Task prompt:
Please output the data exactly, minus pictures.

Information supplied:

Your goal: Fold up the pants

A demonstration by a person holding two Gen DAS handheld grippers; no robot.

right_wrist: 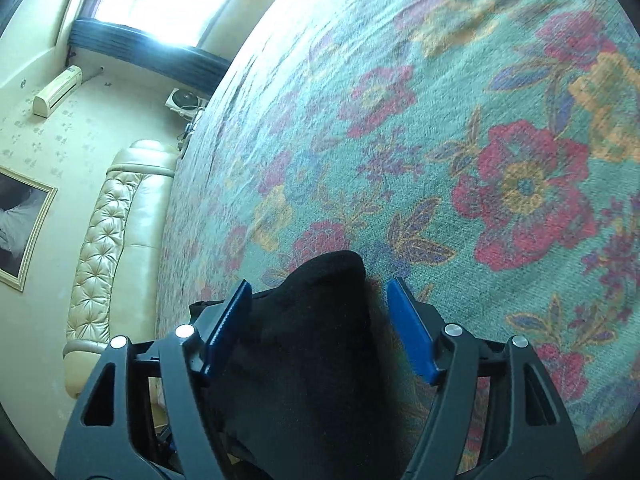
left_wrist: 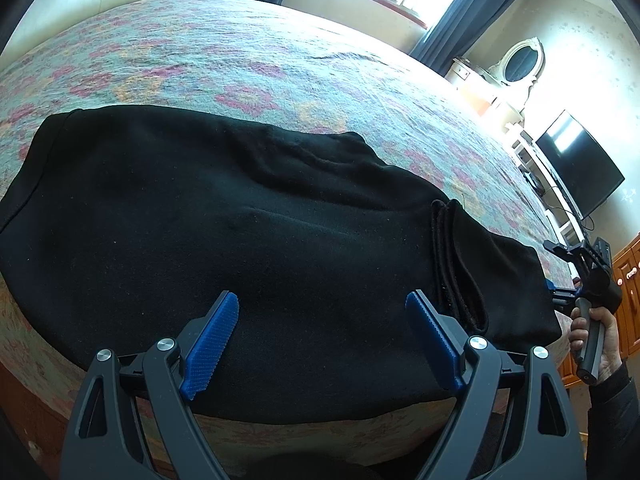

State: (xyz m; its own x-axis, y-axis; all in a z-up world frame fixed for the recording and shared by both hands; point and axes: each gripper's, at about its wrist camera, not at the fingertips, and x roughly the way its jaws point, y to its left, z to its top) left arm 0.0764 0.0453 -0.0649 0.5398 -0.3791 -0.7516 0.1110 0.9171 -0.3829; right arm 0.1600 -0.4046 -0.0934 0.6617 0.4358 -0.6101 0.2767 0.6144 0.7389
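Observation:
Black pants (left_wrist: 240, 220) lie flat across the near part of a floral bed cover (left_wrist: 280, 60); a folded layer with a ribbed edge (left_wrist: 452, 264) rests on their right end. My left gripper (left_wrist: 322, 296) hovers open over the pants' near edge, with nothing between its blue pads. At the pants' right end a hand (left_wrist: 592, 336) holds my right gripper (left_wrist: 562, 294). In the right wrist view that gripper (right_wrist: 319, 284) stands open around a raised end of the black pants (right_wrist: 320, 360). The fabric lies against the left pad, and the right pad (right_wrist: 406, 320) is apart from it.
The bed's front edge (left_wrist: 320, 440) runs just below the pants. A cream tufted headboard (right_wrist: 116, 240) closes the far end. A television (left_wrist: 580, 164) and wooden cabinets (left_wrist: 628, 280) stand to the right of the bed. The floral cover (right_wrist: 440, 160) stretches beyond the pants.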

Written solution:
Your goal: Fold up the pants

A demonstration by a person holding two Gen DAS handheld grippers; no robot.

right_wrist: 
left_wrist: 

State: (xyz m; its own x-axis, y-axis; all in a z-up world frame fixed for the recording and shared by both hands; point and axes: each gripper's, at about its wrist camera, not at the fingertips, and x roughly the way its jaws point, y to its left, z to its top) left arm 0.0764 0.0453 -0.0649 0.5398 -0.3791 -0.7516 0.1110 0.9171 -0.3829; right arm 0.1600 -0.4046 -0.0934 0.6617 0.4358 -0.6101 0.2767 0.6144 0.7389
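Observation:
Black pants (left_wrist: 240, 220) lie flat across the near part of a floral bed cover (left_wrist: 280, 60); a folded layer with a ribbed edge (left_wrist: 452, 264) rests on their right end. My left gripper (left_wrist: 322, 296) hovers open over the pants' near edge, with nothing between its blue pads. At the pants' right end a hand (left_wrist: 592, 336) holds my right gripper (left_wrist: 562, 294). In the right wrist view that gripper (right_wrist: 319, 284) stands open around a raised end of the black pants (right_wrist: 320, 360). The fabric lies against the left pad, and the right pad (right_wrist: 406, 320) is apart from it.
The bed's front edge (left_wrist: 320, 440) runs just below the pants. A cream tufted headboard (right_wrist: 116, 240) closes the far end. A television (left_wrist: 580, 164) and wooden cabinets (left_wrist: 628, 280) stand to the right of the bed. The floral cover (right_wrist: 440, 160) stretches beyond the pants.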

No other output was requested.